## YOUR TASK
Below are some entries. Output each one exactly as it appears.

## RECORDS FOR THE TASK
-- Opening Marker --
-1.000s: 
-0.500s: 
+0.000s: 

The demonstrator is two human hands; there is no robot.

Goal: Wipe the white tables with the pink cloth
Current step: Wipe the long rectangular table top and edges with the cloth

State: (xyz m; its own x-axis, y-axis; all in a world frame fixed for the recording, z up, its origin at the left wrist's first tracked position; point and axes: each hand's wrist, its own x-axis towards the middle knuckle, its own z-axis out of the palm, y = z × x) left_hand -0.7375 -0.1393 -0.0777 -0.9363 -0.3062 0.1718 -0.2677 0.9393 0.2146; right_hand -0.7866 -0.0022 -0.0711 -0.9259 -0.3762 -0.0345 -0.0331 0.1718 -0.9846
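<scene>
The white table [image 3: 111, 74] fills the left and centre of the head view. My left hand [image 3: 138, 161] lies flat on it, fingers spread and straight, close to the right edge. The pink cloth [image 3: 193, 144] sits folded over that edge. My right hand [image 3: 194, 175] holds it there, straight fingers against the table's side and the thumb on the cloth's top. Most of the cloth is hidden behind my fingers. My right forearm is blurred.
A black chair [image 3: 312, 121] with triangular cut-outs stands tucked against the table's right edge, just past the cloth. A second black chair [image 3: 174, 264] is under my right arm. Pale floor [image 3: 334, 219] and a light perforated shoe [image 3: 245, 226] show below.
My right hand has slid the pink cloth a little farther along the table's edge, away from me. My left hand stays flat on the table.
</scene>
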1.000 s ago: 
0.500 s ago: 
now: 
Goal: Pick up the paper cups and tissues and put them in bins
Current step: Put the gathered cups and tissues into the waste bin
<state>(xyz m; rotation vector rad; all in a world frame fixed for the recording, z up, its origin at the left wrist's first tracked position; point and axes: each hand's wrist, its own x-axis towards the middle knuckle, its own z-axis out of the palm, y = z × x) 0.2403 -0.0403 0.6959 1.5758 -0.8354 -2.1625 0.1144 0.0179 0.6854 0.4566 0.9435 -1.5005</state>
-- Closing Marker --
## COMPLETED EXERCISE
-1.000s: 
-0.500s: 
+0.000s: 

The demonstrator is two human hands; there is no robot.

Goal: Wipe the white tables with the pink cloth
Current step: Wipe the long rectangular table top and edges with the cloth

State: (xyz m; its own x-axis, y-axis; all in a world frame fixed for the recording, z up, its origin at the left wrist's first tracked position; point and axes: each hand's wrist, its own x-axis towards the middle knuckle, its own z-axis out of the palm, y = z × x) left_hand -0.7375 -0.1393 -0.0777 -0.9363 -0.3062 0.1718 -0.2677 0.9393 0.2146; right_hand -0.7866 -0.0022 -0.0711 -0.9259 -0.3762 -0.0345 -0.0331 0.1718 -0.9846
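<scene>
The white table [image 3: 111, 74] fills the left and centre of the head view. My left hand [image 3: 138, 161] lies flat on it, fingers spread and straight, close to the right edge. The pink cloth [image 3: 193, 144] sits folded over that edge. My right hand [image 3: 194, 175] holds it there, straight fingers against the table's side and the thumb on the cloth's top. Most of the cloth is hidden behind my fingers. My right forearm is blurred.
A black chair [image 3: 312, 121] with triangular cut-outs stands tucked against the table's right edge, just past the cloth. A second black chair [image 3: 174, 264] is under my right arm. Pale floor [image 3: 334, 219] and a light perforated shoe [image 3: 245, 226] show below.
My right hand has slid the pink cloth a little farther along the table's edge, away from me. My left hand stays flat on the table.
</scene>
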1.000 s ago: 
0.500 s ago: 
now: 
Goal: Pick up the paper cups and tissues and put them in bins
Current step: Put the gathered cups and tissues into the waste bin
<state>(xyz m; rotation vector rad; all in a world frame fixed for the recording, z up, its origin at the left wrist's first tracked position; point and axes: each hand's wrist, its own x-axis towards the middle knuckle, its own z-axis out of the palm, y = z × x) 0.2403 -0.0403 0.6959 1.5758 -0.8354 -2.1625 0.1144 0.0179 0.6854 0.4566 0.9435 -1.5005</state>

Nothing more remains for this exercise.